Problem details: State the number of lines in the material below that hold "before", and add nothing to it.

Data section:
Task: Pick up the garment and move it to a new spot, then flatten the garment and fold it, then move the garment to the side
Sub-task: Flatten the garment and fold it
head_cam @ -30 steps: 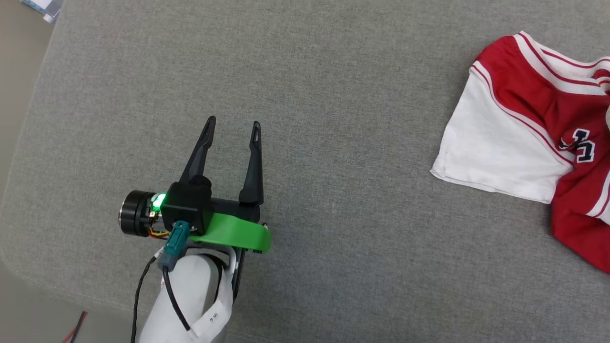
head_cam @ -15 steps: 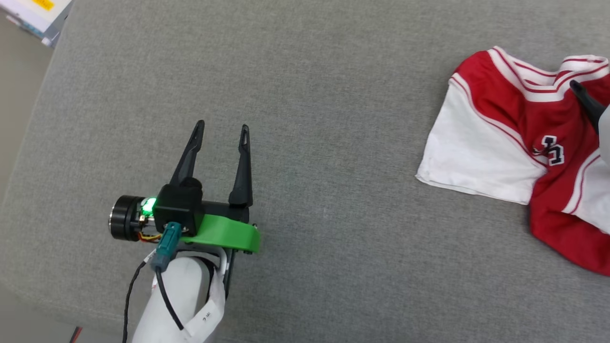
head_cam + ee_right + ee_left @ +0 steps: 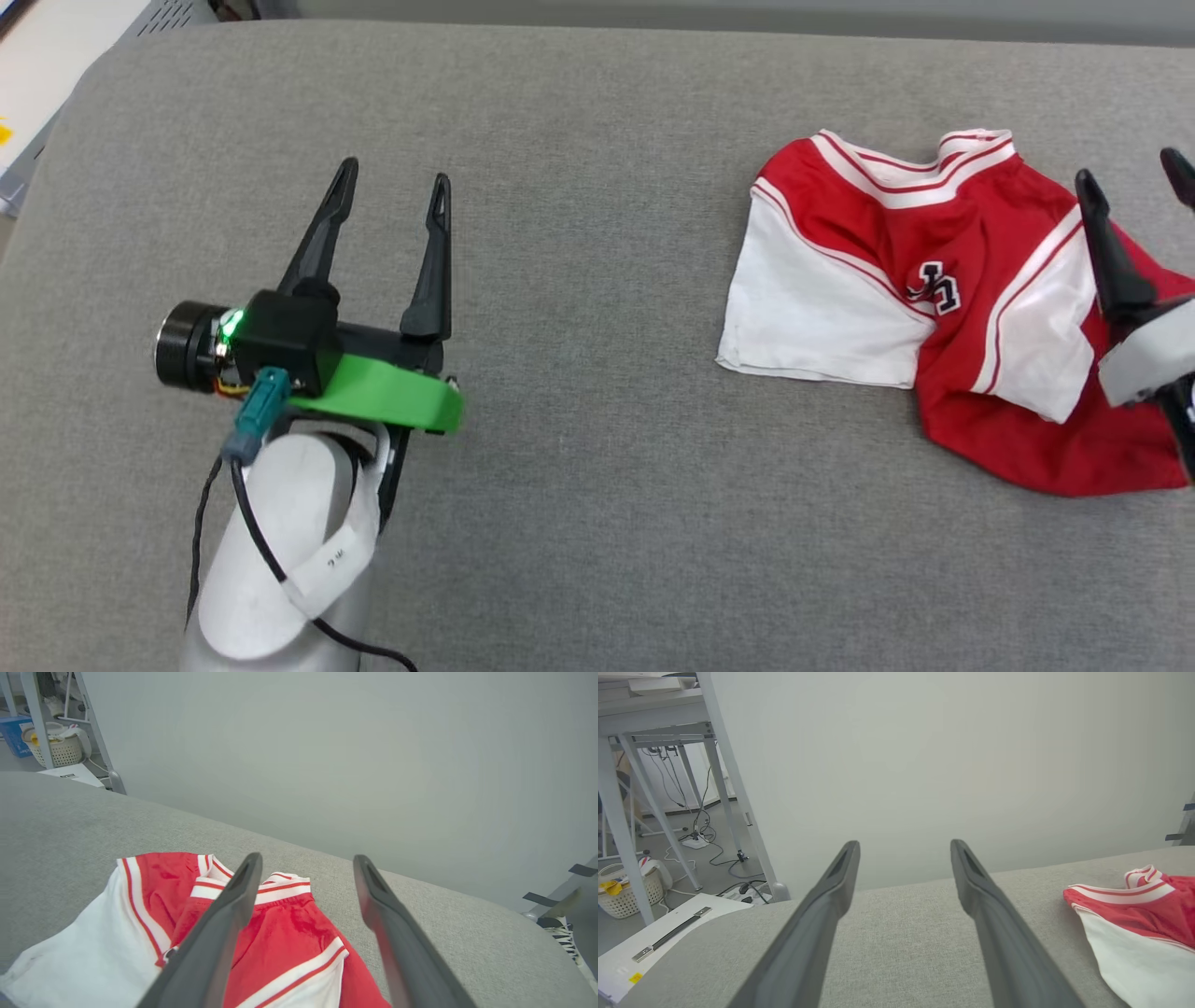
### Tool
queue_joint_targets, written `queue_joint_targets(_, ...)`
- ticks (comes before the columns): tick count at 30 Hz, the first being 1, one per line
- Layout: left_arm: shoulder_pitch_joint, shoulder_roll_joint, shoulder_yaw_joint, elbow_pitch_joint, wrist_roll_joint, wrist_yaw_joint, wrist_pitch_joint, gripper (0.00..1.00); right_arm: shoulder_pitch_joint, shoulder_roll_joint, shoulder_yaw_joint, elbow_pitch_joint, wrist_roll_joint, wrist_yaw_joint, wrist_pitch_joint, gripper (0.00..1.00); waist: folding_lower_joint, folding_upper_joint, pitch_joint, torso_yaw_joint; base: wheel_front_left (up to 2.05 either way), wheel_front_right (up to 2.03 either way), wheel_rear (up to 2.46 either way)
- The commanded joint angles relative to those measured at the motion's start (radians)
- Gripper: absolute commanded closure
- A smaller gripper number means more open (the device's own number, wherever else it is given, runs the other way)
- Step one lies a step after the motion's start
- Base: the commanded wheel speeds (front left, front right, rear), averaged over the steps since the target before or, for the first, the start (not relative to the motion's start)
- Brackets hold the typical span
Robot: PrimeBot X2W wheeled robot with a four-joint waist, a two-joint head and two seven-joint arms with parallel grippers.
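The garment [image 3: 934, 317], a red jersey with white sleeves and striped trim, lies crumpled on the grey cushion [image 3: 597, 373] at the right. Part of its black-and-white lettering shows. It also appears at the right edge of the left wrist view, garment [image 3: 1143, 919], and spread below the fingers in the right wrist view, garment [image 3: 289, 938]. My left gripper [image 3: 392, 177] hovers open over bare cushion far to the left of it, left gripper [image 3: 903, 847]. My right gripper [image 3: 1134, 168] is open above the garment's right part, right gripper [image 3: 306, 861], holding nothing.
The grey cushion's left edge drops to the floor, where a white board [image 3: 654, 942], table legs [image 3: 626, 812], cables and a wicker basket [image 3: 626, 893] stand. A plain wall [image 3: 327, 742] runs behind the cushion. A shoe [image 3: 560, 940] lies off the right end.
The head camera has swung right, so the garment sits further left in view. The right gripper has come into view over the garment. The left gripper stays open.
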Motion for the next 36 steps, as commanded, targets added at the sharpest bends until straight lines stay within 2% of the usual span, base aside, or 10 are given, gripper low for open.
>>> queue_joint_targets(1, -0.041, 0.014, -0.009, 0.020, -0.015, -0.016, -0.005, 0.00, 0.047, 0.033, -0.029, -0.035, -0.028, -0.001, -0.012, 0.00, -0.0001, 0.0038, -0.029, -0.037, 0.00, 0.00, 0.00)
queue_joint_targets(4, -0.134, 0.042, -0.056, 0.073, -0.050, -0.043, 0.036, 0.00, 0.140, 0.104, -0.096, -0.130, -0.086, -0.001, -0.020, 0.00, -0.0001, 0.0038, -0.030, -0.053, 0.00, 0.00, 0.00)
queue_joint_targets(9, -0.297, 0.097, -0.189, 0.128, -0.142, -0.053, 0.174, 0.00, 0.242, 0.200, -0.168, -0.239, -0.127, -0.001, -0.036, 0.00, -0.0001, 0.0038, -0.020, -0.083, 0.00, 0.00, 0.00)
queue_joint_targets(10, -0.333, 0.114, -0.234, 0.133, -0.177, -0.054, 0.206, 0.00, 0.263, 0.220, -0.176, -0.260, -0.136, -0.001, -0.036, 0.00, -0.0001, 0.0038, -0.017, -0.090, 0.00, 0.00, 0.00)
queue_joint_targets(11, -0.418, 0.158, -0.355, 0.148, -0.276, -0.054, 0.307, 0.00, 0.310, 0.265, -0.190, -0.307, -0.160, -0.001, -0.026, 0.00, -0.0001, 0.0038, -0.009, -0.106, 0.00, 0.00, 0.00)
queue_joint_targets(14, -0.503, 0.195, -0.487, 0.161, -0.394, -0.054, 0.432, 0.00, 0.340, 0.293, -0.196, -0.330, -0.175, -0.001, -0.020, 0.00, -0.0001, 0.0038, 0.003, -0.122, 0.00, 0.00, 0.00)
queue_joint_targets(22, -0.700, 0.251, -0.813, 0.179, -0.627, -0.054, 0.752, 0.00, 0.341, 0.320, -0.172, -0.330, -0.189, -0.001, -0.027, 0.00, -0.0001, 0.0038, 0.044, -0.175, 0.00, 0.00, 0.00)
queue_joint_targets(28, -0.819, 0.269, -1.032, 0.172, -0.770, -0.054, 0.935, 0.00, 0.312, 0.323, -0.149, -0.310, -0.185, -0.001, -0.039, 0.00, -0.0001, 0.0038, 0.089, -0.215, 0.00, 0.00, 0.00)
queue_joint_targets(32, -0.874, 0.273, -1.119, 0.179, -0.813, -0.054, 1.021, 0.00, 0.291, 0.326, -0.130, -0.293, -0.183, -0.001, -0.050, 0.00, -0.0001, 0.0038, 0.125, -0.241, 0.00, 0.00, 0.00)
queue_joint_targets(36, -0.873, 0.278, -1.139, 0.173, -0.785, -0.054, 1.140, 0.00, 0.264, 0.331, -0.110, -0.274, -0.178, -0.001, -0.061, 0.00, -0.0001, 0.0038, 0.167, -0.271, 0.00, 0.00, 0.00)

Finished task: 2